Liberata nel novembre 2010 dopo sette anni ininterrotti da prigioniera in casa, ancora un anno fa Suu Kyi si muoveva cautamente nel testare i suoi spazi di manovra. Ma negli ultimi otto mesi – da quando la donna ha incontrato per la prima volta l'ex generale Thein Sein, a capo del nuovo governo civile – i segnali di un nuovo atteggiamento verso Suu Kyi da parte delle autorità si sono moltiplicati. Stati Uniti e Unione Europea, nel tentativo di incoraggiare tale processo, hanno già iniziato un graduale allentamento delle sanzioni economiche.
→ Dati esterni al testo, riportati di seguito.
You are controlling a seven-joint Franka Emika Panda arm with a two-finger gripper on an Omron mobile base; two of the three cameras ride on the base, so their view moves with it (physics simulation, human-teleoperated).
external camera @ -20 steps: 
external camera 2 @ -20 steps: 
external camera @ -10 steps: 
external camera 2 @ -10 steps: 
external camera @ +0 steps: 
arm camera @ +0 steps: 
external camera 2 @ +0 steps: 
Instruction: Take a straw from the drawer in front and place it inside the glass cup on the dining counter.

Tra il presidente e la leader dell'opposizione, che la scorsa settimana si sono incontrati per la seconda volta, sembra essersi instaurato un clima di fiducia reciproca. Non era così negli anni Novanta, nei rapporti con la giunta militare guidata dal generalissimo Than Shwe, che si diceva nutrisse disprezzo verso Suu Kyi. Arrivata in Birmania nel 1988 per assistere la madre morente, la donna si trovò quasi per caso alla guida delle manifestazioni di piazza per la democrazia, poi represse nel sangue, incarnando la speranza dei birmani.
Suu Kyi – la cui storia è stata portata quest'anno sul grande schermo da Luc Besson con il film "The Lady" – non rivide più il marito Michael Aris, conosciuto ai tempi dell'università e morto nel 1999. La giunta non concesse all'uomo un visto per visitare la moglie, e lei rifiutò a malincuore l'offerta di uscire dalla Birmania per un ultimo saluto al suo compagno di vita ormai morente: temeva che i generali ne approfittassero per non farla più rientrare. Ma nella nuova Birmania che vuole aprirsi al mondo, la neo-deputata Suu Kyi sembra non avere più nulla da temere.